- _Excerpts from a dataset_
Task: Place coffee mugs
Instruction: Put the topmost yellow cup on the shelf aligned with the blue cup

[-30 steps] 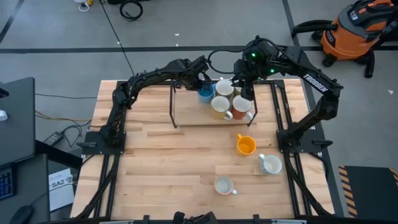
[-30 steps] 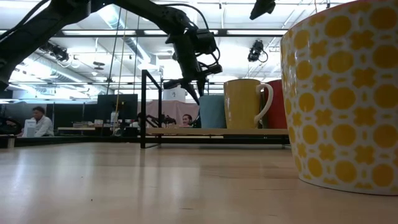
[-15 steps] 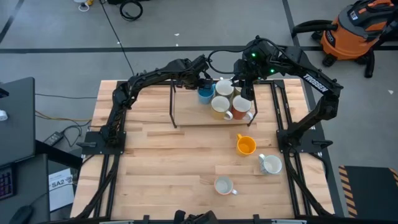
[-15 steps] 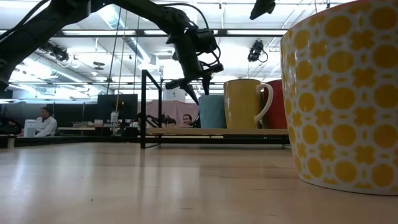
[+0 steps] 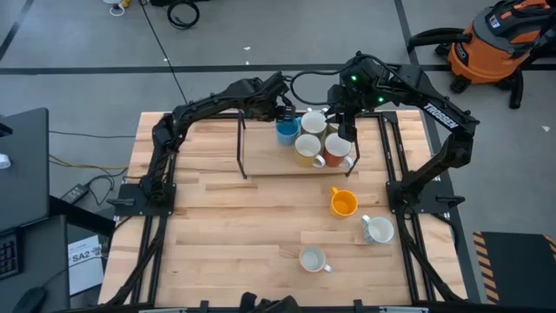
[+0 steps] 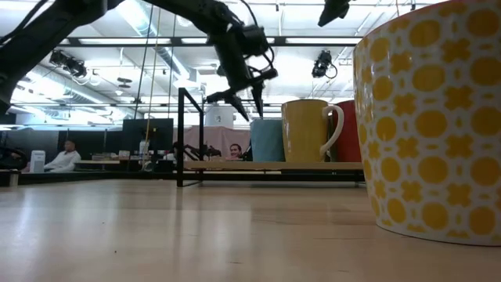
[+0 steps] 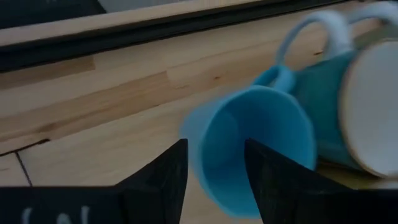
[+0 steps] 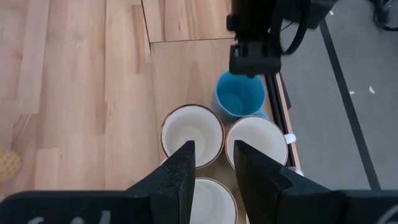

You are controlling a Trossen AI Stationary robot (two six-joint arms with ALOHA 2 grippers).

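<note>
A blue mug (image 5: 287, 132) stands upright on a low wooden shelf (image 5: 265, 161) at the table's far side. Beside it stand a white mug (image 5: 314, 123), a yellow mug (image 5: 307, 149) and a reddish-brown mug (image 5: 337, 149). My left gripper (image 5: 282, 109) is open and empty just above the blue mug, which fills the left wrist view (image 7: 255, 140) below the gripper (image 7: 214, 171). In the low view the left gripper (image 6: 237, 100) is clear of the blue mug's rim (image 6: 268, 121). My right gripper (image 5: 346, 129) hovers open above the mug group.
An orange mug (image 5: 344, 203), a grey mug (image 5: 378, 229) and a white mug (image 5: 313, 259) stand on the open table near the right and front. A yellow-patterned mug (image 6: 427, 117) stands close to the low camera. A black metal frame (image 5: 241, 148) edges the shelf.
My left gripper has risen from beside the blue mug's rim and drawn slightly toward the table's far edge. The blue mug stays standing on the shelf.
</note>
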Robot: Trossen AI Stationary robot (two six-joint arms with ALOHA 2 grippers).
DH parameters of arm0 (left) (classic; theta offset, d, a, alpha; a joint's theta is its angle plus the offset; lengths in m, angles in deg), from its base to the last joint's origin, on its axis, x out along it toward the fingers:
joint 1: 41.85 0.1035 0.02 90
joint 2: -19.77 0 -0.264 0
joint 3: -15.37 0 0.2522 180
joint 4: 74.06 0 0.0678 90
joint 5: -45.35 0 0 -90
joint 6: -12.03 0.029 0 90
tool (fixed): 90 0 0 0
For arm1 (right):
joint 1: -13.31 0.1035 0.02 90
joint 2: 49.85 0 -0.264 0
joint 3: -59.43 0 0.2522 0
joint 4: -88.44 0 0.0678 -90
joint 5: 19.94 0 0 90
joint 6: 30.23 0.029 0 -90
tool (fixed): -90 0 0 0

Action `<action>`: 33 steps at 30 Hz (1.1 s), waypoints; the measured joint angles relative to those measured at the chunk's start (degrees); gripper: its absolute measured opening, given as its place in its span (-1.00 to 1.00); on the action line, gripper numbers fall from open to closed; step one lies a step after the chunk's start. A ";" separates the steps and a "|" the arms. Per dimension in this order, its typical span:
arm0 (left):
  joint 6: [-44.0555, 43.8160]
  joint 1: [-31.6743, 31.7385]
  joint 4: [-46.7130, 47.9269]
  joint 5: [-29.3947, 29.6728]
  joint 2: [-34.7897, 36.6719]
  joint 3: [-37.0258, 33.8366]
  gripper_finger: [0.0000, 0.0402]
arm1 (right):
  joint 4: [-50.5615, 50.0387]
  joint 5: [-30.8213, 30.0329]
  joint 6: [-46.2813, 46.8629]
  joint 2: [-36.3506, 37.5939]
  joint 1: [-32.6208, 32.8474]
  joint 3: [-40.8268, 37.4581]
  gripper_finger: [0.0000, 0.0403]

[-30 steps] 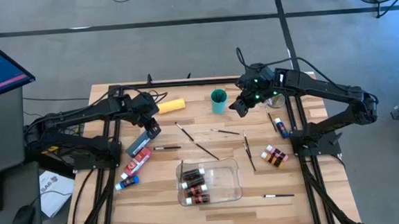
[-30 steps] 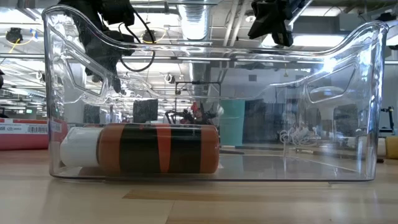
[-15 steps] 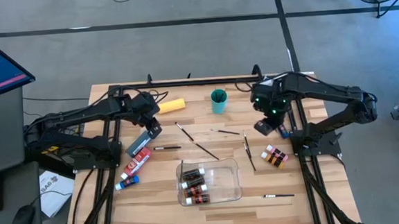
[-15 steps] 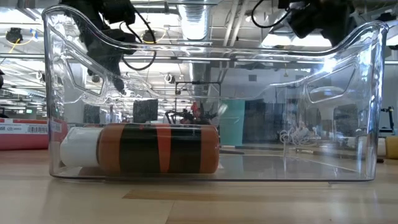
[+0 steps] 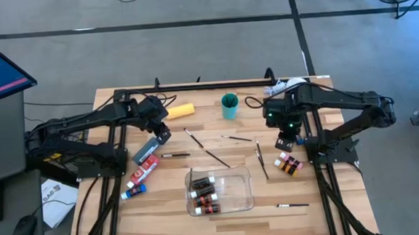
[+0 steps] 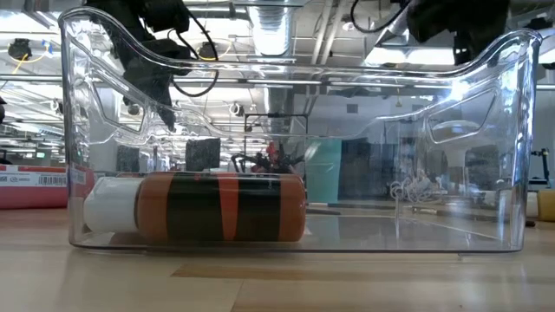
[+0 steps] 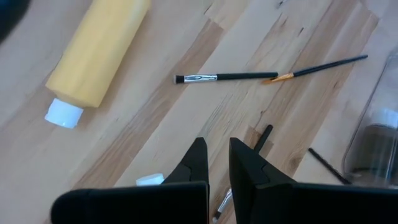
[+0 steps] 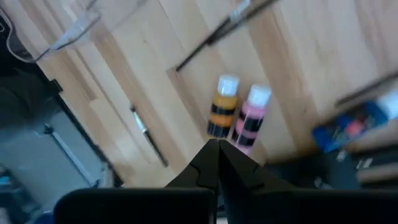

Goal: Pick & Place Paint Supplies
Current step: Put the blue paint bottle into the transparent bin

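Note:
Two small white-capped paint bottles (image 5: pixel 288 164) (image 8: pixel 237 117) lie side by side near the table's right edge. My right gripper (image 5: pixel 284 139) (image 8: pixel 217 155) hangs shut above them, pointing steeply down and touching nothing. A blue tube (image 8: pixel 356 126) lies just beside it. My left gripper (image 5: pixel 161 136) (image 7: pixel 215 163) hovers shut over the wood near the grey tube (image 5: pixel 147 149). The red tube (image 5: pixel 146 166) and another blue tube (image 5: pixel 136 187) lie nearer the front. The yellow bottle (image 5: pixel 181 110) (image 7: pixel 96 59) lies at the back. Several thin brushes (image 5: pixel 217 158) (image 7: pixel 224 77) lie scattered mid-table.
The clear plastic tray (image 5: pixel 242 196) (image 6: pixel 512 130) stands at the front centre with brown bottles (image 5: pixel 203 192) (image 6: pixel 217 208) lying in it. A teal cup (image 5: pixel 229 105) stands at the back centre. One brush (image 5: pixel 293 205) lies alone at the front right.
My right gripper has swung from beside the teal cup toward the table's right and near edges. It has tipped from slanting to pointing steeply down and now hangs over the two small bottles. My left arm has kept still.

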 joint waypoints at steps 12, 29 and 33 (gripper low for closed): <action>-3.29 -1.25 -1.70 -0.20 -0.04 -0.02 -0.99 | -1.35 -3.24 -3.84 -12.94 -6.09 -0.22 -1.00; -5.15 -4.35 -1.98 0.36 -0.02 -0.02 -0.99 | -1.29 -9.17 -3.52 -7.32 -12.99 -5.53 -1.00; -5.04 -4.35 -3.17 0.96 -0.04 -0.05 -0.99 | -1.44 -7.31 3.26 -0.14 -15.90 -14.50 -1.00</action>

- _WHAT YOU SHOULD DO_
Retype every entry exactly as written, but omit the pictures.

- _SOLUTION BELOW_
Task: Place coffee mugs
Instruction: Put the topmost yellow cup on the shelf aligned with the blue cup

[-30 steps] 
[-30 steps] 
[-15 steps] 
[-15 steps] 
[+0 steps] 
[+0 steps] 
[+0 steps] 
[+0 steps] 

You are controlling a Trossen AI Stationary robot (two six-joint arms with ALOHA 2 grippers).

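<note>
A blue mug (image 5: 287, 132) stands upright on a low wooden shelf (image 5: 265, 161) at the table's far side. Beside it stand a white mug (image 5: 314, 123), a yellow mug (image 5: 307, 149) and a reddish-brown mug (image 5: 337, 149). My left gripper (image 5: 282, 109) is open and empty just above the blue mug, which fills the left wrist view (image 7: 255, 140) below the gripper (image 7: 214, 171). In the low view the left gripper (image 6: 237, 100) is clear of the blue mug's rim (image 6: 268, 121). My right gripper (image 5: 346, 129) hovers open above the mug group.
An orange mug (image 5: 344, 203), a grey mug (image 5: 378, 229) and a white mug (image 5: 313, 259) stand on the open table near the right and front. A yellow-patterned mug (image 6: 427, 117) stands close to the low camera. A black metal frame (image 5: 241, 148) edges the shelf.
My left gripper has risen from beside the blue mug's rim and drawn slightly toward the table's far edge. The blue mug stays standing on the shelf.
</note>
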Robot: Trossen AI Stationary robot (two six-joint arms with ALOHA 2 grippers).
DH parameters of arm0 (left) (classic; theta offset, d, a, alpha; a joint's theta is its angle plus the offset; lengths in m, angles in deg), from its base to the last joint's origin, on its axis, x out along it toward the fingers:
joint 1: 41.85 0.1035 0.02 90
joint 2: -19.77 0 -0.264 0
joint 3: -15.37 0 0.2522 180
joint 4: 74.06 0 0.0678 90
joint 5: -45.35 0 0 -90
joint 6: -12.03 0.029 0 90
tool (fixed): 90 0 0 0
For arm1 (right):
joint 1: -13.31 0.1035 0.02 90
joint 2: 49.85 0 -0.264 0
joint 3: -59.43 0 0.2522 0
joint 4: -88.44 0 0.0678 -90
joint 5: 19.94 0 0 90
joint 6: 30.23 0.029 0 -90
tool (fixed): -90 0 0 0

Action `<action>`: 33 steps at 30 Hz (1.1 s), waypoints; the measured joint angles relative to those measured at the chunk's start (degrees); gripper: its absolute measured opening, given as its place in its span (-1.00 to 1.00); on the action line, gripper numbers fall from open to closed; step one lies a step after the chunk's start. A ";" separates the steps and a "|" the arms. Per dimension in this order, its typical span:
arm0 (left):
  joint 6: [-44.0555, 43.8160]
  joint 1: [-31.6743, 31.7385]
  joint 4: [-46.7130, 47.9269]
  joint 5: [-29.3947, 29.6728]
  joint 2: [-34.7897, 36.6719]
  joint 3: [-37.0258, 33.8366]
  gripper_finger: [0.0000, 0.0402]
arm1 (right):
  joint 4: [-50.5615, 50.0387]
  joint 5: [-30.8213, 30.0329]
  joint 6: [-46.2813, 46.8629]
  joint 2: [-36.3506, 37.5939]
  joint 1: [-32.6208, 32.8474]
  joint 3: [-40.8268, 37.4581]
  gripper_finger: [0.0000, 0.0403]

[-30 steps] 
[-30 steps] 
[-15 steps] 
[-15 steps] 
[+0 steps] 
[+0 steps] 
[+0 steps] 
[+0 steps] 

Goal: Pick & Place Paint Supplies
Current step: Put the blue paint bottle into the transparent bin

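Note:
Two small white-capped paint bottles (image 5: pixel 288 164) (image 8: pixel 237 117) lie side by side near the table's right edge. My right gripper (image 5: pixel 284 139) (image 8: pixel 217 155) hangs shut above them, pointing steeply down and touching nothing. A blue tube (image 8: pixel 356 126) lies just beside it. My left gripper (image 5: pixel 161 136) (image 7: pixel 215 163) hovers shut over the wood near the grey tube (image 5: pixel 147 149). The red tube (image 5: pixel 146 166) and another blue tube (image 5: pixel 136 187) lie nearer the front. The yellow bottle (image 5: pixel 181 110) (image 7: pixel 96 59) lies at the back. Several thin brushes (image 5: pixel 217 158) (image 7: pixel 224 77) lie scattered mid-table.
The clear plastic tray (image 5: pixel 242 196) (image 6: pixel 512 130) stands at the front centre with brown bottles (image 5: pixel 203 192) (image 6: pixel 217 208) lying in it. A teal cup (image 5: pixel 229 105) stands at the back centre. One brush (image 5: pixel 293 205) lies alone at the front right.
My right gripper has swung from beside the teal cup toward the table's right and near edges. It has tipped from slanting to pointing steeply down and now hangs over the two small bottles. My left arm has kept still.
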
 joint waypoints at steps 12, 29 and 33 (gripper low for closed): <action>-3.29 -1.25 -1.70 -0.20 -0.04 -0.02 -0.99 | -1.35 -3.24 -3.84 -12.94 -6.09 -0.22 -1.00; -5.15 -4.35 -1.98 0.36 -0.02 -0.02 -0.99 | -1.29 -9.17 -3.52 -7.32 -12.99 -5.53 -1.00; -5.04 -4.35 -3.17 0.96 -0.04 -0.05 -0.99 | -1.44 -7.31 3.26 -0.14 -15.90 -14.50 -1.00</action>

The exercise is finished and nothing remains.